Rząd chce zachęcić deweloperów do udziału w programie Mieszkanie+. Minister rozwoju Jadwiga Emilewicz rozmawiała o tym z Polskim Związkiem Firm Deweloperskich. Rzecz sprowadza się do idei, by w zamian za możliwość budowy na tańszym gruncie od państwa deweloperzy przekazywali pulę lokali do programu.
Słuszny kierunek
– Dopuszczenie do udziału w programie podmiotów komercyjnych, które w zamian za tańszy grunt przekazywałyby część mieszkań do funduszu, wydaje się korzystne dla wszystkich, a w szczególności dla klientów – ocenia Michał Hulbój, p.o. prezesa Develii (d. LC Corop). – Obecnie jedną z największych trudności na rynku jest deficyt gruntów. Sytuacji nie poprawia fakt, że część parceli należących do Skarbu Państwa została wycofana ze sprzedaży właśnie z uwagi na program Mieszkanie+. Zmiany w tym zakresie nie tylko poprawiłyby sytuację na rynku mieszkaniowym w ogóle, ale również pozwoliłyby przyśpieszyć realizację założeń samego programu, przerzucając ryzyko i odpowiedzialność w znacznym stopniu na firmy deweloperskie – wskazuje.
Zwraca uwagę, że ciekawym rozwiązaniem byłaby możliwość rozliczenia zakupu działki nie tylko mieszkaniami zrealizowanymi w ramach danej inwestycji, ale również lokalami powstałymi w innych projektach prowadzonych przez danego dewelopera, być może nawet bardziej zaawansowanymi w budowie.
Damian Kapitan, członek zarządu, a od przyszłego roku prezes Budimeksu Nieruchomości, podkreśla, że wobec deficytu mieszkań w Polsce wszelkie działania rządu zmierzające do wypracowania rozwiązań legislacyjnych pozwalających na to, by inwestycje były realizowane sprawniej, są wyczekiwane przede wszystkim przez ludzi.

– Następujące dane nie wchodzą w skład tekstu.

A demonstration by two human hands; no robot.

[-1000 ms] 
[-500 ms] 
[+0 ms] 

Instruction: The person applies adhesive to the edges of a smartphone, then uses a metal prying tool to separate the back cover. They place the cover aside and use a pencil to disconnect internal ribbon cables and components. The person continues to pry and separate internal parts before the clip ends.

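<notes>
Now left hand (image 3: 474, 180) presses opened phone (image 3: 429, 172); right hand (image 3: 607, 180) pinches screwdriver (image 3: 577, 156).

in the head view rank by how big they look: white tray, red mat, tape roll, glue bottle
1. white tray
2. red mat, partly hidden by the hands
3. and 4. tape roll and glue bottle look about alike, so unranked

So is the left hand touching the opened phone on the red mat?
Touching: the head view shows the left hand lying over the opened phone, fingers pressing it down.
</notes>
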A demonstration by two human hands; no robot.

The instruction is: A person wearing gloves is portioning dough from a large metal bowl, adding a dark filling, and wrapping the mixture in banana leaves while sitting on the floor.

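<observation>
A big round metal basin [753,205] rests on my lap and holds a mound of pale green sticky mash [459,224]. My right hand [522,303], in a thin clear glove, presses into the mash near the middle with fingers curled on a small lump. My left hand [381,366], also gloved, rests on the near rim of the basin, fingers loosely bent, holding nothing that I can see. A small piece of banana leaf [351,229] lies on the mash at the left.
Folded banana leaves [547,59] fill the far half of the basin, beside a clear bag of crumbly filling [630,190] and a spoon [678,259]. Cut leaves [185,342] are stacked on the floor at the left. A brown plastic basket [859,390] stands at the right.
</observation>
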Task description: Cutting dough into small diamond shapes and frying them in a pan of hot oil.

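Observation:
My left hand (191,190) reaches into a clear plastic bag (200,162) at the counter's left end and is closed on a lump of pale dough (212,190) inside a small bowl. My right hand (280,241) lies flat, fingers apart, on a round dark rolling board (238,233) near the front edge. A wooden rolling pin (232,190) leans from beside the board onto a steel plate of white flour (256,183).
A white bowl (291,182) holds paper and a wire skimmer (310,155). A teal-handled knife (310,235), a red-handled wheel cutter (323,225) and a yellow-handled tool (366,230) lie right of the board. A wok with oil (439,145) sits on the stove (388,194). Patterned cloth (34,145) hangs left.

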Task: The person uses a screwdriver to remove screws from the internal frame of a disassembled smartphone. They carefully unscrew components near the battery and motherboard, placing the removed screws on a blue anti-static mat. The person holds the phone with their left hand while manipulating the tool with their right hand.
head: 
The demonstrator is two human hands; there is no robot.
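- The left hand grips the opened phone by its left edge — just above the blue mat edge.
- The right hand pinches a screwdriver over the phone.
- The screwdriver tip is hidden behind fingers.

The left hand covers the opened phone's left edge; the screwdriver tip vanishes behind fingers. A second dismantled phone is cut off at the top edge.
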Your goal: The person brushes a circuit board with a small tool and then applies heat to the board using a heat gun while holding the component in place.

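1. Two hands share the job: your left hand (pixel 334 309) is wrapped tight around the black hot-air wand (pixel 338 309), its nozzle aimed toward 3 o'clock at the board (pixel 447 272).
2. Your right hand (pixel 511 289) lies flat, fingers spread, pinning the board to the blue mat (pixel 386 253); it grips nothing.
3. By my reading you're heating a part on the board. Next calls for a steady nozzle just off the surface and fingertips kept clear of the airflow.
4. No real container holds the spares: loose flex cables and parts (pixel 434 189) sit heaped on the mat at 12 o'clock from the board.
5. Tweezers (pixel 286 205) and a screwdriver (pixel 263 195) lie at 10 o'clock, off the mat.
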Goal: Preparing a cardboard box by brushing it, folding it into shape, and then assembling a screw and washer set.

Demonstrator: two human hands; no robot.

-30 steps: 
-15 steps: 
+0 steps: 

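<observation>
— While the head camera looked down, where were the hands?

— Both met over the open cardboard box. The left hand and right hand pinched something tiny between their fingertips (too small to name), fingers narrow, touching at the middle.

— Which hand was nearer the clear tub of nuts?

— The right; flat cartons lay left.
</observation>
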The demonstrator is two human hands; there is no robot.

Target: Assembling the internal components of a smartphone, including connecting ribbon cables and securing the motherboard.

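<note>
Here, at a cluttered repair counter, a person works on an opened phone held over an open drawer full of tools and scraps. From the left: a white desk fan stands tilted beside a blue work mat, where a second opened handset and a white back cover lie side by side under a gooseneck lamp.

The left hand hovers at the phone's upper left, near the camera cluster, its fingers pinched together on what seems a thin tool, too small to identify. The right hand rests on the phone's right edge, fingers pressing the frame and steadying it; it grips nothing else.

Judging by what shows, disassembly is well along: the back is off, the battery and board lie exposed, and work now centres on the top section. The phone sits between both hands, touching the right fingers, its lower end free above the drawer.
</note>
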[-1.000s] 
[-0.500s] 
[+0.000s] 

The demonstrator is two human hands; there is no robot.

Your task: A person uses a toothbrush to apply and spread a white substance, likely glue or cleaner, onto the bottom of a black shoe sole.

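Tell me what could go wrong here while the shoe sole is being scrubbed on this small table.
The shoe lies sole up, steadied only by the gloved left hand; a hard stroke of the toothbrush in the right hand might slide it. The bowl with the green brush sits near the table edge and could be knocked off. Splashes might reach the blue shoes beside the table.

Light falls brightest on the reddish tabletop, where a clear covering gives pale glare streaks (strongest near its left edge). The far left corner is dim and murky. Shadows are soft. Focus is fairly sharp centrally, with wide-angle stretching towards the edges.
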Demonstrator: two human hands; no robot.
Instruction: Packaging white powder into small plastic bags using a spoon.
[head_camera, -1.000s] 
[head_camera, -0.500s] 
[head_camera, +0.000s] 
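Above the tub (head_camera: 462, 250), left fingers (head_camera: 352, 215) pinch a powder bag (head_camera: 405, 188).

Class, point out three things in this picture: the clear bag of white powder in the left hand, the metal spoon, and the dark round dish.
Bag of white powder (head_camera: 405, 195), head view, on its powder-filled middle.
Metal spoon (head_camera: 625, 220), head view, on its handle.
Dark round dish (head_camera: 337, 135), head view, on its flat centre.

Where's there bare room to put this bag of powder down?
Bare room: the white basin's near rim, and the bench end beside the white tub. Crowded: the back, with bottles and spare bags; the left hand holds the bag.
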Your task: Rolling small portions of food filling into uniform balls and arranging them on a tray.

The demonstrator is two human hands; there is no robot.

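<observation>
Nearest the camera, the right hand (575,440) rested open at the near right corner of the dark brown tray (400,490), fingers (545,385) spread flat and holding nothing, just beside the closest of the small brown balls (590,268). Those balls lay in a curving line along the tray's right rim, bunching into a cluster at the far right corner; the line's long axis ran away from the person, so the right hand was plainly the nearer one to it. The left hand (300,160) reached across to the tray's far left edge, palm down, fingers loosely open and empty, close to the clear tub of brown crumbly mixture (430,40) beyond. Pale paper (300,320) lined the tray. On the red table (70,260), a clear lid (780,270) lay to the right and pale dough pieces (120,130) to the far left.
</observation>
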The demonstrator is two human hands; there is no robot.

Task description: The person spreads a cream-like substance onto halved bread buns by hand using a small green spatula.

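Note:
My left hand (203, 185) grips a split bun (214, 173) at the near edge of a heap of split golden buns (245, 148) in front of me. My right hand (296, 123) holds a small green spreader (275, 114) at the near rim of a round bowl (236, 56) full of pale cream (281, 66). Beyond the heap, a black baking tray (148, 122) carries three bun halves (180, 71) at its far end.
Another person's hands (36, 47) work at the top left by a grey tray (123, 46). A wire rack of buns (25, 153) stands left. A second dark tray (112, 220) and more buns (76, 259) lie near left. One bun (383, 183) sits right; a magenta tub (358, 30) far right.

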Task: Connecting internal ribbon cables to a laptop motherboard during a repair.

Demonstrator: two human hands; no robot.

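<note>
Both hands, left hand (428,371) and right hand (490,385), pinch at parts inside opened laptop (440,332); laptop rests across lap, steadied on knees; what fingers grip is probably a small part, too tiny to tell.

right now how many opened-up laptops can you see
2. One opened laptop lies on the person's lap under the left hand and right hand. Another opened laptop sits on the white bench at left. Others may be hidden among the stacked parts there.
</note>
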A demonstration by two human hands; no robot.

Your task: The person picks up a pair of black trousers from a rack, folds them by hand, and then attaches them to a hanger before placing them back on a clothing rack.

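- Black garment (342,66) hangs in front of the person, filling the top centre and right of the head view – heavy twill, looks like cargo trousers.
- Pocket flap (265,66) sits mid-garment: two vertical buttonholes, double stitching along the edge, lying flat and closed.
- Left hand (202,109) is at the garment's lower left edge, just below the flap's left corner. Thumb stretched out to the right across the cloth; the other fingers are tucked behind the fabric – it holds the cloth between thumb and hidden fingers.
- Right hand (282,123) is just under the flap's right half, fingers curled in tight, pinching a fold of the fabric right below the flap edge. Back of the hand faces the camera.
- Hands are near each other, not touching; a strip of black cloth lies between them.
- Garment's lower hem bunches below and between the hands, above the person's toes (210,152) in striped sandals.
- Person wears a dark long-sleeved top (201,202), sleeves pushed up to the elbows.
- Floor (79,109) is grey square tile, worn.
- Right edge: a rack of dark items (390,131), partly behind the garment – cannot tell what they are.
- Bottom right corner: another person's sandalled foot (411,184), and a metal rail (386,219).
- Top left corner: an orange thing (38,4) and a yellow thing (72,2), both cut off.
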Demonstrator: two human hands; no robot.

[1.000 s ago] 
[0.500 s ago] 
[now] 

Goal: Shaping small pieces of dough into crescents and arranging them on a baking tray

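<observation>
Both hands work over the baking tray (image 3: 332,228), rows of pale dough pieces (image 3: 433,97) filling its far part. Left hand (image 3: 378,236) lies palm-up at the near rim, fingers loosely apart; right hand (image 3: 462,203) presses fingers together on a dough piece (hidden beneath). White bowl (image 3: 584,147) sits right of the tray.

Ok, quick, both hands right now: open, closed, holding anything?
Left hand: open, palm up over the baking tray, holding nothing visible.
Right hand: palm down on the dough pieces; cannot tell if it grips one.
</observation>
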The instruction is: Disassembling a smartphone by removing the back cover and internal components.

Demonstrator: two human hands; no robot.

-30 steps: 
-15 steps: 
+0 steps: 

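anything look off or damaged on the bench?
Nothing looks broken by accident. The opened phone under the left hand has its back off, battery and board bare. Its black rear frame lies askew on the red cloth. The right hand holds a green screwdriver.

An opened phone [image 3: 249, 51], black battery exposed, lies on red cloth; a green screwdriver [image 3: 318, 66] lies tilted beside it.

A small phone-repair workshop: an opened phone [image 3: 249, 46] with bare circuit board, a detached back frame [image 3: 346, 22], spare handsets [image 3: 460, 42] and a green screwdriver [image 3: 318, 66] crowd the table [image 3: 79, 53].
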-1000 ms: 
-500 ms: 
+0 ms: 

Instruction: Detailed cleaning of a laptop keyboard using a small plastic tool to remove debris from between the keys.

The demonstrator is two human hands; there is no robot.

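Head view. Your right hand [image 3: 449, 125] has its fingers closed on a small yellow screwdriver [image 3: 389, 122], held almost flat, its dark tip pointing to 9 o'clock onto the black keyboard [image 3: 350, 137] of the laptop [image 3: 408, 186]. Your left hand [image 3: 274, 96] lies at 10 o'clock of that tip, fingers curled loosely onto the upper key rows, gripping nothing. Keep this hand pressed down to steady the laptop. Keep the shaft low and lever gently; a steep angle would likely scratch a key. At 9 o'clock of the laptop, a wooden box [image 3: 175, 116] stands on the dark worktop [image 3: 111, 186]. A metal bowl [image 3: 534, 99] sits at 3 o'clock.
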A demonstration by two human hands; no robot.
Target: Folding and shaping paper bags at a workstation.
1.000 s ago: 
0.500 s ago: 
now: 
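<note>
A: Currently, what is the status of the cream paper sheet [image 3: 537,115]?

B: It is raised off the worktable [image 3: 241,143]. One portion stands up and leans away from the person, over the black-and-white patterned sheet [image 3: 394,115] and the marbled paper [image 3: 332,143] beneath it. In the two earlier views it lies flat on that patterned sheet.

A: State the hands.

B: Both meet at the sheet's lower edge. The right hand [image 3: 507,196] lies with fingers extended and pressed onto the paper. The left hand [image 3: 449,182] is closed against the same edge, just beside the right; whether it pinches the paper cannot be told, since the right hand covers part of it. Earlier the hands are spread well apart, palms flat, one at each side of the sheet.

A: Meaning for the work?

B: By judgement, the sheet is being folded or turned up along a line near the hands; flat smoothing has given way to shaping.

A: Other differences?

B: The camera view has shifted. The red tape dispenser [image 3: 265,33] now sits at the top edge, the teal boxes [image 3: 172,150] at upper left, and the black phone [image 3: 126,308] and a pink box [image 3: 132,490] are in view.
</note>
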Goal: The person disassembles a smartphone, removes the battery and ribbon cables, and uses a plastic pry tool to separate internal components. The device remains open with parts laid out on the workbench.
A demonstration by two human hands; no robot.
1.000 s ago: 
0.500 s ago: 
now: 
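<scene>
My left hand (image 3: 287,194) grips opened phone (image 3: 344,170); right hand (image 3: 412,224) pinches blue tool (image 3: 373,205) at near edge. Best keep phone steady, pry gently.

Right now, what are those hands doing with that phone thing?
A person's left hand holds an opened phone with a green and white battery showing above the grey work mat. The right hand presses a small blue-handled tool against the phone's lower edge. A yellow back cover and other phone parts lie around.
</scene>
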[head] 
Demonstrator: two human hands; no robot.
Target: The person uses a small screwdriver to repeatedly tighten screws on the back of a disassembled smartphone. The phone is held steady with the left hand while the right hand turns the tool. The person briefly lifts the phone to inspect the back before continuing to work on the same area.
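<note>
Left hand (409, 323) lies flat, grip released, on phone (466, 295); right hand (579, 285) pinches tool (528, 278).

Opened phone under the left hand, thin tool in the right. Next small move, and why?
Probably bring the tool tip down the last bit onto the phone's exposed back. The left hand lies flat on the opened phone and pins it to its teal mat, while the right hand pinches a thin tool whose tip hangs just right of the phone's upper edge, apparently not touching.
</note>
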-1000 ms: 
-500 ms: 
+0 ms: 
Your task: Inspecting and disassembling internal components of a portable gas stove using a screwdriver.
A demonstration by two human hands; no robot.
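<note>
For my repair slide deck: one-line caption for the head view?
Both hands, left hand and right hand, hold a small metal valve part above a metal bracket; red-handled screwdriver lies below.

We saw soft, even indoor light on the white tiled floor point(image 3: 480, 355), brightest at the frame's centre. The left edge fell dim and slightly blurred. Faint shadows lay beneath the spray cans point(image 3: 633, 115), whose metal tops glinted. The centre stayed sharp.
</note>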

– Z pewnością korzystnym rozwiązaniem będzie uwolnienie gruntów państwowych, na których inwestorzy mogliby realizować osiedla – w ramach pewnego rodzaju barteru część mieszkań mogłaby zostać przeznaczona na program Mieszkanie+. Ważne, aby strona rządowa wspólnie z branżą wypracowała sprawne i jasne mechanizmy, dzięki którym proces projektowania, budowania i finansowania takich inwestycji będzie bezpieczny dla każdego uczestnika, w tym klientów. Kibicujemy takim rozwiązaniom i jesteśmy gotowi w przyszłości w nich uczestniczyć – deklaruje Kapitan.